I’m particularly grateful that New Year’s Day always falls at the end of the Christmas Octave. What with the pressure of ambitious resolutions and the anticipated drag of post-holiday doldrums, it can be tempting to brace for a new year as if it were a marathon, a protracted test of endurance. Of course, there’s a certain truth to this, and I’m sure 2024 will require plenty of prayerful effort, but ultimately, meeting the new year from the vantage of Christmas reminds me to take a step back from harried determination… and begin with the light.
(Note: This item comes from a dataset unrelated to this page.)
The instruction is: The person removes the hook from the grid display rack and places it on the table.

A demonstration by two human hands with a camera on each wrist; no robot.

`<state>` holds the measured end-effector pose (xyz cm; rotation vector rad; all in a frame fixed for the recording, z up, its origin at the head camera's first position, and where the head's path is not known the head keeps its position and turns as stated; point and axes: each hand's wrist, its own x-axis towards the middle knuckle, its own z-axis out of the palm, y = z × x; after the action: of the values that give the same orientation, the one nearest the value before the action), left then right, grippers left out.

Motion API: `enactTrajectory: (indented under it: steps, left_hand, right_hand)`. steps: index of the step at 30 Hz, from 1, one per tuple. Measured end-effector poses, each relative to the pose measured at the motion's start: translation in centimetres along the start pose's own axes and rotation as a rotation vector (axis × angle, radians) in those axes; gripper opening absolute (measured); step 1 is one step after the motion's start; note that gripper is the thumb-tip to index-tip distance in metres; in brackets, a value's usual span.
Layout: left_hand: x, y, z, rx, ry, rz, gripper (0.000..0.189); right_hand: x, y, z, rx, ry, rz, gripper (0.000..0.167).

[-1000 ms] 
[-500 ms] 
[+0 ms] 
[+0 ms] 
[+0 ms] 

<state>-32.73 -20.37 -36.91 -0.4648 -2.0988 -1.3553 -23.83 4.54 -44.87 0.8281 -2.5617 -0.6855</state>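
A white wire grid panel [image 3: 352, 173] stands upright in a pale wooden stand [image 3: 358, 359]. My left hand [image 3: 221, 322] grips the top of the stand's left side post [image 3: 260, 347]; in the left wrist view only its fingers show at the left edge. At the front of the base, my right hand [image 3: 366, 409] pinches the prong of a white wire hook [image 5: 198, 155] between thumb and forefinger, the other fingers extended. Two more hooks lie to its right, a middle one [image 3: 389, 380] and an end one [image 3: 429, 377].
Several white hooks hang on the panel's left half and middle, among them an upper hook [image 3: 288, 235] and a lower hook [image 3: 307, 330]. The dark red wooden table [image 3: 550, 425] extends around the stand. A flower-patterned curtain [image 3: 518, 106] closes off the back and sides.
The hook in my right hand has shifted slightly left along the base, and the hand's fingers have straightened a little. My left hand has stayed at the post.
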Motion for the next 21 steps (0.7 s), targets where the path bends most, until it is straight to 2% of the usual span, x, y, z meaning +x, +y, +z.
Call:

Within the frame of our human experience, we all recognize the sunrise as a symbol of new beginnings: of hope, freshness, and rebirth. Even our biblical vision of creation – of God’s vivid, articulating love bringing the world into being – begins with an evocative “Let there be light.”
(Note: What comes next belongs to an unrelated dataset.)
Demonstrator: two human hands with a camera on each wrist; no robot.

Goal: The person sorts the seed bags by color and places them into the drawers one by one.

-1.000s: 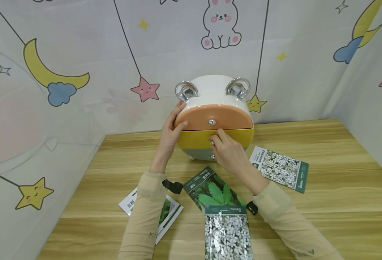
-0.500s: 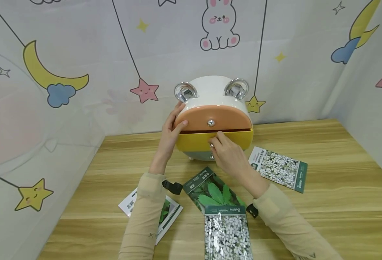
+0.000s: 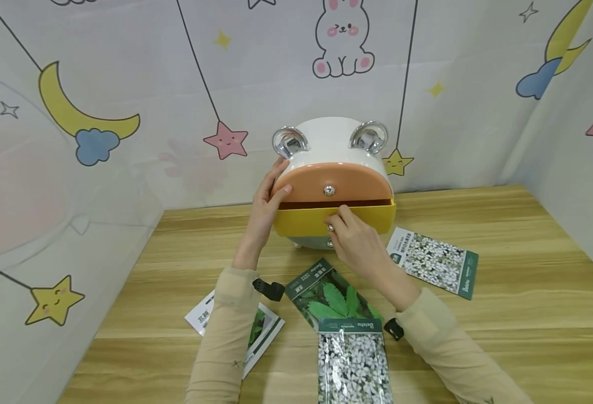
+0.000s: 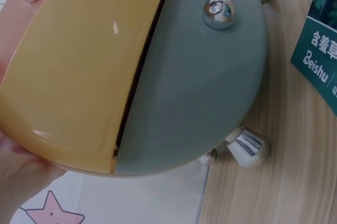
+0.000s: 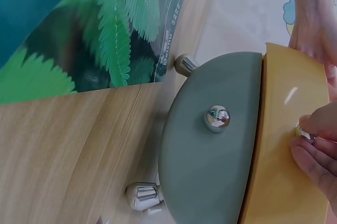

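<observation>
A small rounded drawer cabinet (image 3: 326,134) with a white body and silver ear-like rings stands at the back of the table. Its orange drawer (image 3: 301,182) is closed; the yellow drawer (image 3: 301,223) below is pulled partly out, with a dark gap above its front. My right hand (image 3: 357,241) pinches that drawer's silver knob (image 5: 304,132) between thumb and fingers. On the cabinet's left side, my left hand (image 3: 265,205) holds on, thumb over the orange front and fingers around the side. The grey-green bottom drawer (image 5: 208,155) is closed. The yellow drawer's inside is not readable.
On the wooden table (image 3: 528,314) lie a packet with green leaves (image 3: 331,300), a white-flower packet (image 3: 354,365) overlapping it, and another white-flower packet (image 3: 437,261) at right. White-edged packets (image 3: 266,334) lie partly under the left forearm. A patterned cloth wall (image 3: 175,112) stands close behind.
My right hand has drawn the yellow drawer outward by its knob, so a dark gap has appeared under the orange drawer. The left hand has stayed in place.
</observation>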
By beginning with the light, we’re embracing the opportunity to wake up in a freshly illuminated world and to see with new vision.
New light offers discovery and revelation, and until it dawns at the full, we can’t entirely anticipate exactly what it might reveal in the spaces around us, in our lives, and even in ourselves. The excitement we feel on December 31 is, at least in part, because we allow ourselves to sense the possibilities still hidden in the undiscovered terrain of a new year.
Thus, with whatever the new year brings to each and all of us, I hope you join me today in a quick prayer of gratitude, hope, and trust, remembering that new light arrives to surprise and humble us, and that part of the joyful courage of a new year lies in waiting to see what God may invite us to discover. Happy New Year, and God bless you!